As we begin to hear discussion of an expanded regulatory role for the Federal Reserve over the whole range of non-banks that affect the financial markets, it is important that we build in rules that protect consumers and the taxpayers and that we have a majority on the Board of Governors on our side. We can’t just have one lone voice in wilderness like Gramlich, we need at least four strong advocates for responsible regulation of consumer law and the safety and soundness of financial institutions.

Take a minute to write a note or make a call to the President to let him know that we in the grassroots care about the quality and ideology of his Federal Reserve appointments.

You can call the White House Hotline at 202-456-1111.

Or write a note on the White House contact page.

I’ve even provided a draft comment that you can steal or borrow from.

Dear Mr. President:

Thank you very much for appointing Daniel Tarullo to the Federal Reserve. Because there are two remaining Board of Governor vacancies at the Federal Reserve you have an immediate opportunity to bring on Governors who support bringing strong consumer protection and robust safety and soundness regulation back to our financial system.
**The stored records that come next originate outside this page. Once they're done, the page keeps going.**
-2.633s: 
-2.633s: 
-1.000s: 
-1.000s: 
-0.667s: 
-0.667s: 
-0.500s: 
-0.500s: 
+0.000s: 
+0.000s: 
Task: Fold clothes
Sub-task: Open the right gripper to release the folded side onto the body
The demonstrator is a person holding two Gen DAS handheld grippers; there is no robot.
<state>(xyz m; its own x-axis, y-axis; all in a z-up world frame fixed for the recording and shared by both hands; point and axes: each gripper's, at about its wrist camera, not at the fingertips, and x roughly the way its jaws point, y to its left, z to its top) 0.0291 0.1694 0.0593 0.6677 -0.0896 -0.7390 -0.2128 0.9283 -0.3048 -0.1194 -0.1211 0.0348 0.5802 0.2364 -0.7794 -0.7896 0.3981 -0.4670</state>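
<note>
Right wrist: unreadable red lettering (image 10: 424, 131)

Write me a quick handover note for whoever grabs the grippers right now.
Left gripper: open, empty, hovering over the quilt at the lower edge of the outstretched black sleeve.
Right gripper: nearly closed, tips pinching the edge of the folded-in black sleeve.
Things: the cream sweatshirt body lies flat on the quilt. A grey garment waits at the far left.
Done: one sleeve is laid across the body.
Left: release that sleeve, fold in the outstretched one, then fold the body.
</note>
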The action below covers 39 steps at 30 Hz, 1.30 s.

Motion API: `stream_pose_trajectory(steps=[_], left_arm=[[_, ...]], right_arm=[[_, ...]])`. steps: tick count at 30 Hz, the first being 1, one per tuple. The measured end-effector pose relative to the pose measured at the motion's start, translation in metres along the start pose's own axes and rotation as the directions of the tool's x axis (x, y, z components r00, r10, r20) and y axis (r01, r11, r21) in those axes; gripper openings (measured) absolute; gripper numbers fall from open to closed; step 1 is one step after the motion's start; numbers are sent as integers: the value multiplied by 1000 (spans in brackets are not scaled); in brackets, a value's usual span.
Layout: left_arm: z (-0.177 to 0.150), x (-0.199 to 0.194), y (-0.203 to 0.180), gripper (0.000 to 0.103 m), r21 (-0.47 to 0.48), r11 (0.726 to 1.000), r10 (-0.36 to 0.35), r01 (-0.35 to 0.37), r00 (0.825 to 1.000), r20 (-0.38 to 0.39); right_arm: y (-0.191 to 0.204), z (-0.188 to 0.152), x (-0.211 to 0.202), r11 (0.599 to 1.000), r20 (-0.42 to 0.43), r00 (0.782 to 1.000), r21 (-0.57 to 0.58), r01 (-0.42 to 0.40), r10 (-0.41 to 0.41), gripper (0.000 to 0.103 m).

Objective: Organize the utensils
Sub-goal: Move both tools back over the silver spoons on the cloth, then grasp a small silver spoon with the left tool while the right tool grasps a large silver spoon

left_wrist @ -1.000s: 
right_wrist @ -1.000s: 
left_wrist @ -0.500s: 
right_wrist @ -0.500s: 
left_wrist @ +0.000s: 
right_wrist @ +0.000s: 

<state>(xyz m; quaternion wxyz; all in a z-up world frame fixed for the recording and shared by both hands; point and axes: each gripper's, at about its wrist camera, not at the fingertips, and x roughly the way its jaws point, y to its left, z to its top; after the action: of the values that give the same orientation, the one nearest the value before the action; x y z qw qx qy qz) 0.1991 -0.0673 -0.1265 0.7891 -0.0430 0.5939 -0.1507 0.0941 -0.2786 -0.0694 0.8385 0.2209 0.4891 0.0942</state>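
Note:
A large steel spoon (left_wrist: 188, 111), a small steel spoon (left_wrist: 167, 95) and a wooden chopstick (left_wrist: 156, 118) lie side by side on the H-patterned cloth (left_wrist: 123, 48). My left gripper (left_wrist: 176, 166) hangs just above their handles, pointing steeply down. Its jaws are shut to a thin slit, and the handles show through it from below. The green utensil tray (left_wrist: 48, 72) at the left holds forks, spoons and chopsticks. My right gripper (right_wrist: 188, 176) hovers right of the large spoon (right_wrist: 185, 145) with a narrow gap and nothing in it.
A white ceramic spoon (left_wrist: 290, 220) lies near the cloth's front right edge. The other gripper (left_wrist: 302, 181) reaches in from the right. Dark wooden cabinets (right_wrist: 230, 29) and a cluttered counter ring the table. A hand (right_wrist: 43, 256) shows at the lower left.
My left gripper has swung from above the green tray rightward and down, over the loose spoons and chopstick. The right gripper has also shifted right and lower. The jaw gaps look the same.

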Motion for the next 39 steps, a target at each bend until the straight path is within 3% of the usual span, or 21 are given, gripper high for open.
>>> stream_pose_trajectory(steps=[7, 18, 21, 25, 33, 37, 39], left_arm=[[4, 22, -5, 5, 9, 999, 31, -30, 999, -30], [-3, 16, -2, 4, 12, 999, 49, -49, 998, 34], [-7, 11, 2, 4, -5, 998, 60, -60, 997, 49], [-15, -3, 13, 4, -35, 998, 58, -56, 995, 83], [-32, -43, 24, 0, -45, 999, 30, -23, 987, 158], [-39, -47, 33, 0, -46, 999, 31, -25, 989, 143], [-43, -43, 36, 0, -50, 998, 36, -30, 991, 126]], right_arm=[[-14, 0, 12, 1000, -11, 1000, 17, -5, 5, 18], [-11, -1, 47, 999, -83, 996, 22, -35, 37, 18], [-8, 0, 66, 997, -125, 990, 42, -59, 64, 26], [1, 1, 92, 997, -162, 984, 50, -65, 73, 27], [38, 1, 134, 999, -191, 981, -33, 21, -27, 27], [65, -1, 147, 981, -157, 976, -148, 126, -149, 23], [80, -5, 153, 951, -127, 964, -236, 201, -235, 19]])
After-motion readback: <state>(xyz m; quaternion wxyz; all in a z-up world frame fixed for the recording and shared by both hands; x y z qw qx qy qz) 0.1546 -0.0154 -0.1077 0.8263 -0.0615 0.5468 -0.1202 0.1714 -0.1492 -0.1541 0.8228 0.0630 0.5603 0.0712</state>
It is important that you begin to change the hands-off regulatory culture that now characterizes the Federal Reserve.

Wednesday, January 28, 2009

Geithner Chief of Staff was Goldman Sachs Lobbyist

[Cross posted to DailyKos]

The morning’s New York Times confirms that Treasury Secretary Geithner has picked Mark Patterson as his chief of staff, paradoxically within a story about Geithner’s announcement of new “rules to ‘combat lobbyist influence’ over the bailout program. . . .”

Who is Mark Patterson? He has a Democratic pedigree, having served as staff of Senator Moynihan and Senator Dasschle. But most recently, from 2003 until April of 2008, he served as a lobbyist for Goldman Sachs, serving as the “co-head of U.S. government relations” for at least part of that time.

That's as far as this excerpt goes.